Hidden reservoir of highly adaptable multi-host plasmids that propagate antibiotic genes in healthy human populations
Na Han, Xianhui Peng, Tingting Zhang, Yujun Qiang, Xiuwen Li, Wen Zhang

TL;DR
The study reveals that plasmids like pGut1, found in healthy human guts, can spread antibiotic resistance genes across diverse bacteria, posing a risk for multidrug-resistant pathogens.
Contribution
The discovery of a hidden reservoir of multi-host plasmids, including pGut1, that silently propagate antibiotic resistance genes in healthy human populations.
Findings
A global plasmid pGut1 was found in over 50% of individuals and across diverse bacterial species.
pGut1 contains a conserved backbone and a variable region with antibiotic resistance genes like cfr(C), erm(B), and aphA.
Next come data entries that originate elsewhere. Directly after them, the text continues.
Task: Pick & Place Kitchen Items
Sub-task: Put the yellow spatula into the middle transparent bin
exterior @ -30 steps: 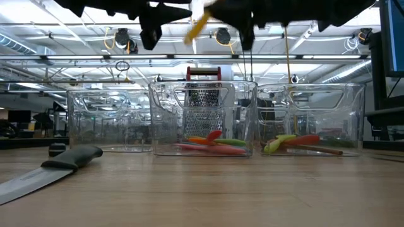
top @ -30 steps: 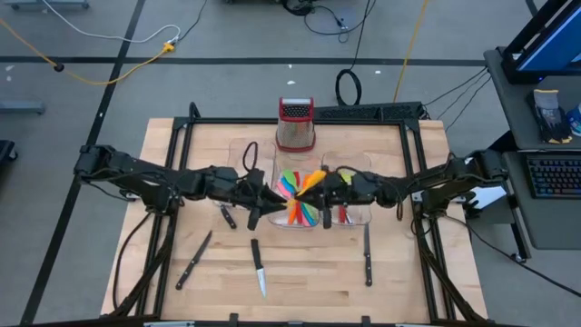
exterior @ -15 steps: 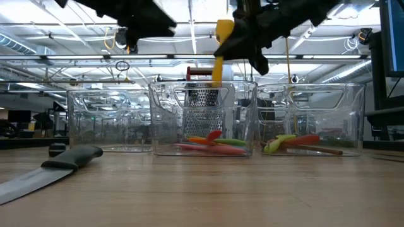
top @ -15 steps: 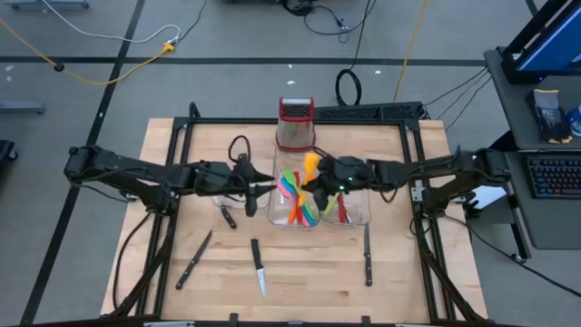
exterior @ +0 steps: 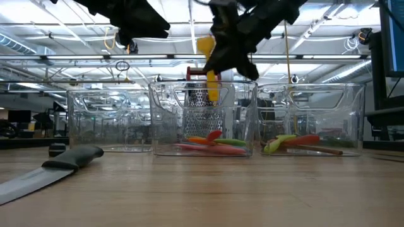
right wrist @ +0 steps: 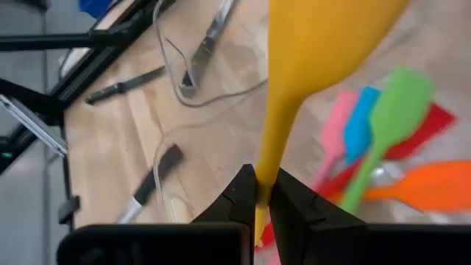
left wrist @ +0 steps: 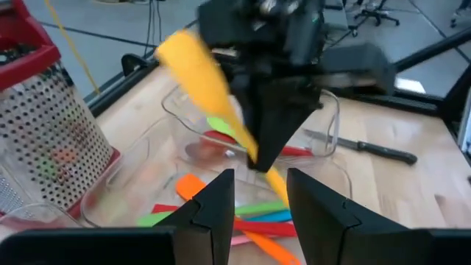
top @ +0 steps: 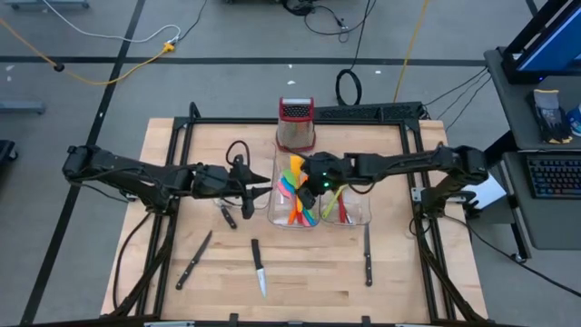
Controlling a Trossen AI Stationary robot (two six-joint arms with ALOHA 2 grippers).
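The yellow plastic spatula (right wrist: 309,66) is up in the air over the middle clear plastic bin (exterior: 165,120), and the right wrist view shows it best: the right gripper (right wrist: 257,193) is pinching its handle, fingers pressed tight against it. From the low view the spatula hangs blade-up, its lower end level with the bin's rim. Only the high view shows the black-handled steel knives (top: 258,268) lying near the table's front edge. The left gripper (left wrist: 259,193) hovers beside the bin, fingers spread, nothing between them. Inside the middle bin lie orange, green, blue and pink spatulas (left wrist: 246,221); the right-hand clear bin (exterior: 353,120) holds a red and green utensil pile (exterior: 297,143).
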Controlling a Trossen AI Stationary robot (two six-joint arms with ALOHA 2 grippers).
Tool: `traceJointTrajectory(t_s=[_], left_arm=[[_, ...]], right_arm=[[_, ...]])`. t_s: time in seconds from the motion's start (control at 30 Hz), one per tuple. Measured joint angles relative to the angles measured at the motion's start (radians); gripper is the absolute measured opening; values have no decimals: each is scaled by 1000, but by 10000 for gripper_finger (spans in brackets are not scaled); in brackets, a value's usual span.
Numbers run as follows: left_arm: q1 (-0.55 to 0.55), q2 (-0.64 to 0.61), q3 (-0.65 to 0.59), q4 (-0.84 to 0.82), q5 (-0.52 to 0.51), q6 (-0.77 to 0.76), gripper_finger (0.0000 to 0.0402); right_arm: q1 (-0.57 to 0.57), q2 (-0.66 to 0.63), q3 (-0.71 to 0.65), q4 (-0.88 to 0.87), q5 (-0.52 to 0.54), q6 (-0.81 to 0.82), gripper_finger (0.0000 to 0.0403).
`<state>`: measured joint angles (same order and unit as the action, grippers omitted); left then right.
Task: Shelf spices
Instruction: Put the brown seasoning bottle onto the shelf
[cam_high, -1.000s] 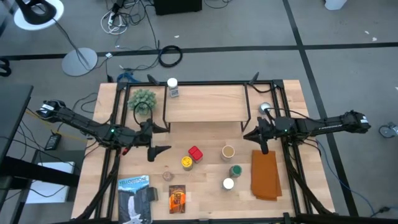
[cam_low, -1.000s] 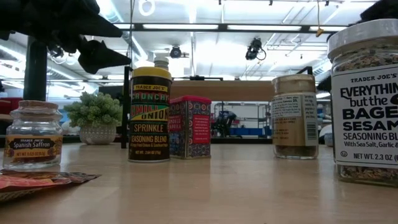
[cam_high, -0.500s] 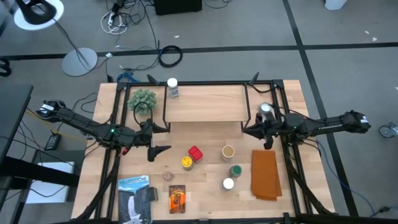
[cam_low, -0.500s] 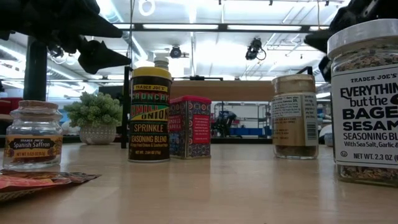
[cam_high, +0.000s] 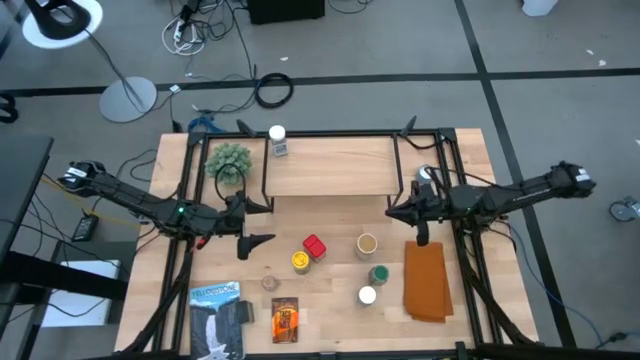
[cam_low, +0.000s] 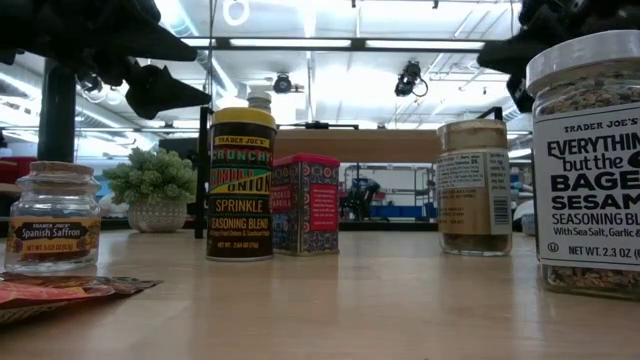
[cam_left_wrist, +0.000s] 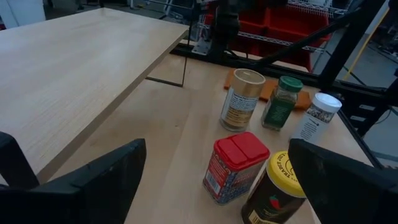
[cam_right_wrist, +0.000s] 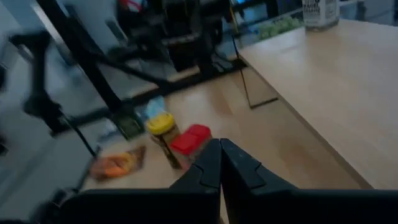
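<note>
right gripper (cam_high: 392, 213): jaws closed, empty, by shelf (cam_high: 330, 167) right end
left gripper (cam_high: 262, 222): jaws wide open, empty
white-lid jar (cam_high: 277, 134): probably on shelf's back-left corner

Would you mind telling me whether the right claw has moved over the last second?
Yes. In the high view the right claw, shut, has shifted slightly toward the table's middle, nearer the shelf leg.
</note>
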<state>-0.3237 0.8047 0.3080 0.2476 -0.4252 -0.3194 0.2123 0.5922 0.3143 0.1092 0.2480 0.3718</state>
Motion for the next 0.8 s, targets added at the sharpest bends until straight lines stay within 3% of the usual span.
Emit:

pGut1 was detected in 93 bacterial strains across 49 genera, suggesting cross-species transmission.
Abstract
Plasmids are key vectors for disseminating antibiotic resistance genes, yet their diversity and dynamics in the healthy human gut microbiome remain largely unexplored. Using fecal metagenomes from two cohorts (n = 498 samples), we constructed a comprehensive atlas of the healthy human gut plasmidome. We observed a polarization: while 97.4% of 19 151 plasmid clusters exhibited low prevalence (<5%), we identified 17 plasmid clusters that were detected in >30% of individuals. Among these, the plasmid pGut1 emerged as a paradigm of a stealth vector. Prevalent globally (>50% in independent cohorts), pGut1 possesses a minimal 4-kb conserved backbone ensuring stability and a hypervariable region acting as a “plug-and-play” module. We documented 40 distinct cargo inserts, including multiple antibiotic resistance genes such as cfr(C), erm(B), and aphA, across individuals, within individuals over…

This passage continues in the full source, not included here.